Всё, что он раньше – со студенческих времен – знал об этом городе, уже давно поблекло. Город заново открывался ему – теперь пунктирным фильмом, составленным из его поездок с пиццей по разным адресам. Скоро он узнал всех постоянных клиентов. Узнал все тревожные места, где не обходилось без проблем. Иногда – в зависимости от настроения и времени суток – он не отказывался и решался навестить джунгли, скажем, улицу Turk или злачный термитник, построенный по программе Кеннеди в 1960-е годы, на Buchannan, куда полицейские входили только при полной штурмовой амуниции. Максим увлеченно летал по своим оптимизационным траекториям по городу и как-то раз установил рекорд пиццерии по доставке: четыре адреса он обслужил за двадцать три минуты. Среди его клиентов были разные типы. Он мог доставить пиццу и в роскошный особняк на улице California, где рыжий мальчишка, посланный родителями, присваивал его чаевые, и в дом-муравейник, где живут старики и многодетные трутни, проедающие социальное пособие.

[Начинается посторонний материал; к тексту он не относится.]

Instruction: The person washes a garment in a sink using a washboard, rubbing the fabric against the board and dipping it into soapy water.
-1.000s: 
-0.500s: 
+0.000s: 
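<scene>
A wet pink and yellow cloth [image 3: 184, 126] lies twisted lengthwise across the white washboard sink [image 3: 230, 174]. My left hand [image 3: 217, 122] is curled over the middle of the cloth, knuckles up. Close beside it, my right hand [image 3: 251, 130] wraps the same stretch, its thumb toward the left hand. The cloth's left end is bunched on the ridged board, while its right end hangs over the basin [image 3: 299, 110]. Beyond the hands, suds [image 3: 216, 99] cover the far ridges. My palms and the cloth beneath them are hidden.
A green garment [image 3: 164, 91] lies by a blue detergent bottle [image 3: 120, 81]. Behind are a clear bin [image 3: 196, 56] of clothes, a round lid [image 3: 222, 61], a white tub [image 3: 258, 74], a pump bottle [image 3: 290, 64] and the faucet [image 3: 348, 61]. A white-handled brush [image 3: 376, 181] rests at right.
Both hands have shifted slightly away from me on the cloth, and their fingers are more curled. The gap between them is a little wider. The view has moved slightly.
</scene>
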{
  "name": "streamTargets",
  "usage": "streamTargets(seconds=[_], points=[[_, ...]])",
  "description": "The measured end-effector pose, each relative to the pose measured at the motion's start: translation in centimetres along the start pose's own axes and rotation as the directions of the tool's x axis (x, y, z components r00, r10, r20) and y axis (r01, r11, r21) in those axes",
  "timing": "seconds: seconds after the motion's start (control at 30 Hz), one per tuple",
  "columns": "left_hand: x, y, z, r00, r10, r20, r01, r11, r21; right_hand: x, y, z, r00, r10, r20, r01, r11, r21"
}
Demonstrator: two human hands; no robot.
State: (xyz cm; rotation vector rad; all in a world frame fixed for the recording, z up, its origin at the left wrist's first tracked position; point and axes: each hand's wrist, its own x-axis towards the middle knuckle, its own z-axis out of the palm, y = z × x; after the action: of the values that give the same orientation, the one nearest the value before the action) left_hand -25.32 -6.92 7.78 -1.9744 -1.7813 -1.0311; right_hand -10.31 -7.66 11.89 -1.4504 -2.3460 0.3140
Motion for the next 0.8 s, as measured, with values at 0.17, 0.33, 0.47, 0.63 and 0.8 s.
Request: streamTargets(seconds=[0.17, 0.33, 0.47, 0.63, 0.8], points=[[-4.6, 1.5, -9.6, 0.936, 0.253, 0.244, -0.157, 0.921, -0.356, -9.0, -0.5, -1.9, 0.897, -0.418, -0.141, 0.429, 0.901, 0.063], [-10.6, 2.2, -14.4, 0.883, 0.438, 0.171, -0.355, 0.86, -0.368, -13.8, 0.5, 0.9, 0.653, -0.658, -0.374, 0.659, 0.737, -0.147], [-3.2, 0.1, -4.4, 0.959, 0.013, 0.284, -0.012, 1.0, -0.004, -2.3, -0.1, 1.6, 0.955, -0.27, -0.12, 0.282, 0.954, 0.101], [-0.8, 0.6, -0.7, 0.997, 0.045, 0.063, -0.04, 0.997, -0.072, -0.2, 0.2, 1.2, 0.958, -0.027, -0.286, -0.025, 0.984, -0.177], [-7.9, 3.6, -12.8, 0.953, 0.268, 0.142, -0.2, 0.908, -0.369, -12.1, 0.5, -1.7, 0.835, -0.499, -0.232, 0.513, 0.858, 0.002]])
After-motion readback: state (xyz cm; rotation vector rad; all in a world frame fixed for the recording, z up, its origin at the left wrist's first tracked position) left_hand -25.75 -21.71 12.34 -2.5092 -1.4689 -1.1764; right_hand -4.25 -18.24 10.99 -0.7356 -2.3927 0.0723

В одном из таких домов его клиентом был бодрый старик лет семидесяти, который всегда держал дверь в свою каморку приоткрытой. Он вечно сидел в купальном халате перед телевизором у журнального столика, на котором раскладывал пасьянс из колоды эротических карт. Старик обычно давал двадцатку за пепперони и отказывался от сдачи. Однажды он выругался по поводу новостной сводки на CNN, и Макс узнал, что идиома running around a bush означает «топтаться на одном месте». Так старик съязвил относительно политики президента.
Как-то раз Максу пришлось доставить пиццу в квартиру, дверь которой вдруг отворила… его жена. Она стояла спиной к окну, залитому солнцем. Объятая снопом света, она была похожа на Нину. Макс отпрянул, но потом услышал чужой голос и вынул из термоса-сумки пиццу. Спускаясь по лестнице, почувствовал, как в горле встал ком.
Многие доставки были яркими вспышками, они шли чередой в несколько кадров. Вот он паркует машину, выходит, идет к подъезду, поднимается на лифте или по лестнице, дверь приоткрывается, он обменивается с клиентом несколькими словами – приветствия и прощания, бегом обратно… Мелькнувшая узкая щель в чужую жизнь оказывалась тем очередным тонким сколом, который всё четче очерчивал образ города.